### What you need to do
For the data below, give again exactly the lines from the one containing "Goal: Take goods" through the one containing "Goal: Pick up", both ends included, and no others.

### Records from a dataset

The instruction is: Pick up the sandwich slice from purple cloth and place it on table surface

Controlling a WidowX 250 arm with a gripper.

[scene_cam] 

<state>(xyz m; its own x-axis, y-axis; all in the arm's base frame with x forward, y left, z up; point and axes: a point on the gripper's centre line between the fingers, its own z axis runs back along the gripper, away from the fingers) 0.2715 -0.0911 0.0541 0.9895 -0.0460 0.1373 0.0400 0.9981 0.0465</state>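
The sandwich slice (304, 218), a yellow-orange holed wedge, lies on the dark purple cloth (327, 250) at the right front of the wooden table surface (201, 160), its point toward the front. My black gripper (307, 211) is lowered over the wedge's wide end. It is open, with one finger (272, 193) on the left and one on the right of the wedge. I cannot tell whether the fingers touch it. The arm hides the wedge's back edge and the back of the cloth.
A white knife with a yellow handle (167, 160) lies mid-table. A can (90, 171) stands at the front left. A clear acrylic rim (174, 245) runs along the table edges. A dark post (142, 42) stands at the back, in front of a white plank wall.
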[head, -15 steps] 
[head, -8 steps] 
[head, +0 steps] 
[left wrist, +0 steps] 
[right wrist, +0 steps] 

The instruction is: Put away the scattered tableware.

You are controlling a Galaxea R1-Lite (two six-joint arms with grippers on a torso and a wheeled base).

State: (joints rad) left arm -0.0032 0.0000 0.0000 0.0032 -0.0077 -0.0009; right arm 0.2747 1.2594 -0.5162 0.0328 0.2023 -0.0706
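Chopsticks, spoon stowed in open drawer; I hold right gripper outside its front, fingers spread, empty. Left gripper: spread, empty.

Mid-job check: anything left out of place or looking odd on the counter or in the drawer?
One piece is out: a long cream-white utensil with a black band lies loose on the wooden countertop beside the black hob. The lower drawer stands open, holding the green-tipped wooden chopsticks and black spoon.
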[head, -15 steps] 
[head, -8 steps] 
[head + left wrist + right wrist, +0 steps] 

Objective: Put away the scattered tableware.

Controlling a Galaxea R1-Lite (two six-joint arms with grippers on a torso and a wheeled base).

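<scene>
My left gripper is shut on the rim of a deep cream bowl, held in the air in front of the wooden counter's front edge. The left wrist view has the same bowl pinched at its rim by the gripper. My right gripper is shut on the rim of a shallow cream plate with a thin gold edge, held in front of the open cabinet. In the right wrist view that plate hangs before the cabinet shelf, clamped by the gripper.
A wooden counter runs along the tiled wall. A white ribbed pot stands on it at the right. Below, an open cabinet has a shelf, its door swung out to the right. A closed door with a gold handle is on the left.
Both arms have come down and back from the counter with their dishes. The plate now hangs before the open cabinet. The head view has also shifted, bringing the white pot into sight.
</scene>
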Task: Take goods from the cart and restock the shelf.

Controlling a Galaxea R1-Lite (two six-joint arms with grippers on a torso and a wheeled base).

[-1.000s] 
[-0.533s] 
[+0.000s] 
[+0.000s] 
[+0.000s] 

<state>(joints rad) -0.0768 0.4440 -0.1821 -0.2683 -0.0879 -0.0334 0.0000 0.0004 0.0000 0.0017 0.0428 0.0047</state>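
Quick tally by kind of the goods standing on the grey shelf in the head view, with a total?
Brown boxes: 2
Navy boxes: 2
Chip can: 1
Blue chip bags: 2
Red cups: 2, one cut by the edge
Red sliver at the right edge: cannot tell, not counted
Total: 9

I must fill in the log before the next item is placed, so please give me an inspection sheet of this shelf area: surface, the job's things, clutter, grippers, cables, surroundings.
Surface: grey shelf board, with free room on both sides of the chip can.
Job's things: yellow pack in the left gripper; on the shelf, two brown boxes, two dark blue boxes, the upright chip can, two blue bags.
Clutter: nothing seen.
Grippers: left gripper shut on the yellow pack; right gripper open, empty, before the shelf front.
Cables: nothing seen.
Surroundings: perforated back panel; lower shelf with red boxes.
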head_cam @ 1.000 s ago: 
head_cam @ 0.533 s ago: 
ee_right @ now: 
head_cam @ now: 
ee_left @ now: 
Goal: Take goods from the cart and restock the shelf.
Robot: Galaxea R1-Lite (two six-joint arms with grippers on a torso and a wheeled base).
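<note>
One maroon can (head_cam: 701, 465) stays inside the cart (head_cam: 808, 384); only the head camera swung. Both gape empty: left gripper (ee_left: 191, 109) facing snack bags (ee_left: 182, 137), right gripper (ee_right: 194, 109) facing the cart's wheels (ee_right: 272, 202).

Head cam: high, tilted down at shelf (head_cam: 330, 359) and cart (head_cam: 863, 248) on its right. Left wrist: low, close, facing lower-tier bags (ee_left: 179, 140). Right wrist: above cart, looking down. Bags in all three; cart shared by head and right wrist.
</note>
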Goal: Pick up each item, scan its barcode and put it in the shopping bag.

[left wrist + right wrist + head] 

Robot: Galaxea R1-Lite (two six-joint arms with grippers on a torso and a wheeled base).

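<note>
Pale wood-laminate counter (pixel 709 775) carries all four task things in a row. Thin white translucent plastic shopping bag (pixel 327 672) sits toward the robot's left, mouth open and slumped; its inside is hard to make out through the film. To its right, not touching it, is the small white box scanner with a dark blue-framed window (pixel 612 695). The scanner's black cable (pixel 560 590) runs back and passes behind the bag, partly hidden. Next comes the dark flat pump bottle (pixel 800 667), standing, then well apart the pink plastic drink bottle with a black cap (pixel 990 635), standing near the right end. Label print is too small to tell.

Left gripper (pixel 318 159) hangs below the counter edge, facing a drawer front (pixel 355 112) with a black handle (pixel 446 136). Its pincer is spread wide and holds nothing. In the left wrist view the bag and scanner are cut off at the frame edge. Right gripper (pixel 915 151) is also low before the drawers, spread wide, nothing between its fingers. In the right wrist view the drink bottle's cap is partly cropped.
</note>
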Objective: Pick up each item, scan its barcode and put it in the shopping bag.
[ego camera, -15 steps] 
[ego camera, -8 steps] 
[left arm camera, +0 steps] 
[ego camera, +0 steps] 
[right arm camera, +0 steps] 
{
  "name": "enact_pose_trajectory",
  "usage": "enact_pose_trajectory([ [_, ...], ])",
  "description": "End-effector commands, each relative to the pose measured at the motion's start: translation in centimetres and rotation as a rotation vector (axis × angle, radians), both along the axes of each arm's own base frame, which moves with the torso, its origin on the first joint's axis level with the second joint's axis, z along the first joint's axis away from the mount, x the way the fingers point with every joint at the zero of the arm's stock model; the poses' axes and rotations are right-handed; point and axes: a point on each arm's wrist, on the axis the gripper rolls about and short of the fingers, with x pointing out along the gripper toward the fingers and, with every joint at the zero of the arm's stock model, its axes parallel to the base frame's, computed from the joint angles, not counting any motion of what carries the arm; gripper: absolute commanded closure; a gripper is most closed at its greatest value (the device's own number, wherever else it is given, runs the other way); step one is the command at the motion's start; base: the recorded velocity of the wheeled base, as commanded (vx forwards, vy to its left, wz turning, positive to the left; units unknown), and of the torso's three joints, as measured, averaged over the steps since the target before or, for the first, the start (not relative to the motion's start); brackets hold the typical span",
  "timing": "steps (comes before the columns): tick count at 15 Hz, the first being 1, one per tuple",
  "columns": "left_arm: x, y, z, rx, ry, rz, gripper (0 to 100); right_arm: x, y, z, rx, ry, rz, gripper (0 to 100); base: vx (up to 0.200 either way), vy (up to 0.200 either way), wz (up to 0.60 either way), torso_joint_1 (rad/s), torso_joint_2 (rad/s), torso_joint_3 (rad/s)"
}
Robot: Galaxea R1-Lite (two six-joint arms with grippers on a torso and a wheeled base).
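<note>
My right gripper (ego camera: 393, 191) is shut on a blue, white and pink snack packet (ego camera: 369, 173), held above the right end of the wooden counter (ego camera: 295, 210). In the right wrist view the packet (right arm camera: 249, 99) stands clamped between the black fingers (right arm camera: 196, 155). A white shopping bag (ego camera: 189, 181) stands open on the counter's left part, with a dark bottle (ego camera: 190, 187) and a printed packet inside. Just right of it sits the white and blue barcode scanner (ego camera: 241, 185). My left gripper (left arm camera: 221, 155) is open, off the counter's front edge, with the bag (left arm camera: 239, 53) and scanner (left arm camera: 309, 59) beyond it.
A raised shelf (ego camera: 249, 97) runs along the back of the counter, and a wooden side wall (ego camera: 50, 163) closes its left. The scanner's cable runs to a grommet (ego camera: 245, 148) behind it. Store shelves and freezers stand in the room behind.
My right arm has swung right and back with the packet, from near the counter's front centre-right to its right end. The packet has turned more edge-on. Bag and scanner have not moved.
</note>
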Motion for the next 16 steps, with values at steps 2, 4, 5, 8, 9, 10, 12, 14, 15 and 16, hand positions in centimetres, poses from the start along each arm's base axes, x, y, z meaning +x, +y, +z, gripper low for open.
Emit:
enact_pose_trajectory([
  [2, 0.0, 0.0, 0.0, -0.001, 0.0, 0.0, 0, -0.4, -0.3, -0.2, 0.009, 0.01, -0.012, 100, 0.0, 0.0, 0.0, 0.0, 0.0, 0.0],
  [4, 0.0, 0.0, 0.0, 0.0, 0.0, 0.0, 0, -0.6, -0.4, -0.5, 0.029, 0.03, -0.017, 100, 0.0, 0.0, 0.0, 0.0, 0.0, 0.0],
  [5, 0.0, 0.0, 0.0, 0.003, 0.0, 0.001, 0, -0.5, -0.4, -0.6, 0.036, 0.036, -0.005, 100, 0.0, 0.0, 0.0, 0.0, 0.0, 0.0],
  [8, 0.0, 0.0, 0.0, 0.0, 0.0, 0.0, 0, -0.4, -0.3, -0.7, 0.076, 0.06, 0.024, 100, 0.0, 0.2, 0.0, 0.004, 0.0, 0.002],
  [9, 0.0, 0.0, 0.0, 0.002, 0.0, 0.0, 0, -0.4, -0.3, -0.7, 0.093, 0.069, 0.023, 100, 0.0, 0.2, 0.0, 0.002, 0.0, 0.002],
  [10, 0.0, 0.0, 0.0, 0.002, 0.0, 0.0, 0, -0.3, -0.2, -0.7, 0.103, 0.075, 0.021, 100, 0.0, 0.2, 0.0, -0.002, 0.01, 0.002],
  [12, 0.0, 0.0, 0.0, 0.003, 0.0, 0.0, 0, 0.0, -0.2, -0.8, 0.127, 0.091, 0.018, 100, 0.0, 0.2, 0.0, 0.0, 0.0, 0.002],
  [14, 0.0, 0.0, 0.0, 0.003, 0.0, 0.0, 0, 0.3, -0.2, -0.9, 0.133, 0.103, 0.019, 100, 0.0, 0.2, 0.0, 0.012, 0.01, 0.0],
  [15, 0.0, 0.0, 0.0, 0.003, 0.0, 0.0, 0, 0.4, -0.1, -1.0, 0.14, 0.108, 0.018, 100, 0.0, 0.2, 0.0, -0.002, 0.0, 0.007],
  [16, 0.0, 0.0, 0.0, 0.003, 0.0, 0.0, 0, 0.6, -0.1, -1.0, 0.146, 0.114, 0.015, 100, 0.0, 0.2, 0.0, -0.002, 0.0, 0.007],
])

### Written response
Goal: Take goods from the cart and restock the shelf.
Robot: Galaxea R1-Lite (two six-joint arms with grippers on a torso and a wheeled base).
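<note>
One maroon can (head_cam: 701, 465) stays inside the cart (head_cam: 808, 384); only the head camera swung. Both gape empty: left gripper (ee_left: 191, 109) facing snack bags (ee_left: 182, 137), right gripper (ee_right: 194, 109) facing the cart's wheels (ee_right: 272, 202).

Head cam: high, tilted down at shelf (head_cam: 330, 359) and cart (head_cam: 863, 248) on its right. Left wrist: low, close, facing lower-tier bags (ee_left: 179, 140). Right wrist: above cart, looking down. Bags in all three; cart shared by head and right wrist.
</note>
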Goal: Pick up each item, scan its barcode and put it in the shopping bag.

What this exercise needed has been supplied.